Hundreds of MySQL databases were hit in ransomware attacks, which were described as “an evolution of the MongoDB ransomware attacks.” In January, there were tens of thousands of MongoDB installs erased and replaced with ransom demands. In the new attacks, targeted MySQL databases are erased and replaced with a ransom demand for 0.2 bitcoin, which is currently equal to about $234.
“Hundreds” of MySQL databases were targeted, according to security vendor GuardiCore.
The attacks, which began on February 12 and lasted 30 hours, were all traced back to one IP address, 18.104.22.168. It belongs to WorldStream, a web hosting company based in the Netherlands. The web hosting company was notified of the attacks. GuardiCore suspects the attacker was “running from a compromised mail server which also serves as HTTP(s) and FTP server.”
GuardiCore reported that the attack starts with brute-forcing the root password for the MySQL database. Once logged in, the MySQL databases and their tables are fetched.
2 types of ransomware attacks
There are two variants of attacks. In one, a new table called “WARNING” is added to the existing database; it includes an email address, a 0.2 bitcoin ransom demand and a bitcoin address. In the other, a table called “PLEASE_READ” is added to a newly created database. GuardiCore added, “The attacker will then delete the databases stored on the server and disconnect, sometimes without even dumping them first.”
The ransom note labeled as “please_read” claims the database is backed up to the attacker’s servers. Victims are instructed to pay the 0.2 BTC ransom and to contact email@example.com with an email listing either the affected IP or database name.
The other “warning” demands the 0.2 BTC payment be made and for victims to then visit a darknet site via the Tor browser. The site asks for the IP of the ransomed server to be entered before clicking to “check payment and get a link to the database dump.”
“Before paying the ransom,” GuardiCore wrote, “we strongly encourage you to verify that the attacker actually holds your data and that it can be restored.

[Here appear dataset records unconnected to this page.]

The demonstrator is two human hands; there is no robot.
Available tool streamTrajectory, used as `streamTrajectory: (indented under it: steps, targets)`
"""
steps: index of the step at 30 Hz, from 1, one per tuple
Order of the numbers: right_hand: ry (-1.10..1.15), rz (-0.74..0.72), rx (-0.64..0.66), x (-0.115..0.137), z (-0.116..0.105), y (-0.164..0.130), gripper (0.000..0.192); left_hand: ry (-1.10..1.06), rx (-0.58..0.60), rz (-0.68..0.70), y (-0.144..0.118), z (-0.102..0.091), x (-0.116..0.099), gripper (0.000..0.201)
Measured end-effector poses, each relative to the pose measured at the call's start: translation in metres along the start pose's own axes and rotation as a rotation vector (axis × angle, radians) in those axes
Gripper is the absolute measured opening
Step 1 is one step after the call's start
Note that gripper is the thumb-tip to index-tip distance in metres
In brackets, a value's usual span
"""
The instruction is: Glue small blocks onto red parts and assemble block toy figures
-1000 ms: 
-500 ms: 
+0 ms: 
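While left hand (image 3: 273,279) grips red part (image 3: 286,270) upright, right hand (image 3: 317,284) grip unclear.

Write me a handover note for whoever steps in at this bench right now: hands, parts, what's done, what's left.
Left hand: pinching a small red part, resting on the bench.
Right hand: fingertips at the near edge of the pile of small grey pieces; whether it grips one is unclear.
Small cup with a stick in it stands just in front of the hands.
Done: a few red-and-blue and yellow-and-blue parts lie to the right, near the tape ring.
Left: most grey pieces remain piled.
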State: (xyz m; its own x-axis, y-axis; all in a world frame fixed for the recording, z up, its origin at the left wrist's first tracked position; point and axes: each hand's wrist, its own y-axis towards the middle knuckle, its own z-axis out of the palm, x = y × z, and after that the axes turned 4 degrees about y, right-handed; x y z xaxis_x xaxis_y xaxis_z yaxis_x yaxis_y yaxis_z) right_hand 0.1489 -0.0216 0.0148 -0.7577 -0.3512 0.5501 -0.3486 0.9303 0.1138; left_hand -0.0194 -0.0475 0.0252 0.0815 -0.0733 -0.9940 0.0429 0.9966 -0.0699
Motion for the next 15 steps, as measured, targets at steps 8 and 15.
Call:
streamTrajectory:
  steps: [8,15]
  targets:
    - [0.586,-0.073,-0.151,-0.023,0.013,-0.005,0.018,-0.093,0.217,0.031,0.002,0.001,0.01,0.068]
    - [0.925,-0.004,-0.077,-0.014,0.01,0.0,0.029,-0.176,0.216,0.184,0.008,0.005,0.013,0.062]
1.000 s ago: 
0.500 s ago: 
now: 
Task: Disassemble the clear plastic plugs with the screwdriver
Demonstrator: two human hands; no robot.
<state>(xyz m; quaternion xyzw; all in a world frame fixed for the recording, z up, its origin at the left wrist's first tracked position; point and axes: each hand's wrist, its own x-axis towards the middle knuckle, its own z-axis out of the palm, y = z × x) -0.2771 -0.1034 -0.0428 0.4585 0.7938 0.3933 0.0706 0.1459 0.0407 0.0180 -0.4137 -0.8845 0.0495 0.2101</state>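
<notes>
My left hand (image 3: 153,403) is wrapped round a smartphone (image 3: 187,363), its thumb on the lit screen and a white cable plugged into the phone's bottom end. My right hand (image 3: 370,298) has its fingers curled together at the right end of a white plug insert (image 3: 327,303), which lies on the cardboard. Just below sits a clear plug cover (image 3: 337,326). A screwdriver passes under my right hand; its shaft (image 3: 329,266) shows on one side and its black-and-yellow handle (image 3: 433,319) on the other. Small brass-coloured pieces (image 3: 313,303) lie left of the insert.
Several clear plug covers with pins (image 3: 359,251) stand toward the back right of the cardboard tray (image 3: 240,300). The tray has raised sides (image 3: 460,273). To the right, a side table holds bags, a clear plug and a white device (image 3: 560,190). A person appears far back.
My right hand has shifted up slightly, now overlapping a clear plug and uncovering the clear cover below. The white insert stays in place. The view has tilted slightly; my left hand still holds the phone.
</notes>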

In the attacks we monitored, we couldn’t find evidence of any dump operation or data exfiltration."
GuardiCore recommended hardening MySQL servers to prevent the attack and to ensure the servers require authentication and use strong passwords. There are a plethora of articles online for how to secure MYSQL databases from attackers, as well as articles describing security best practices. There are also monitoring services, such as those available via GuardiCore.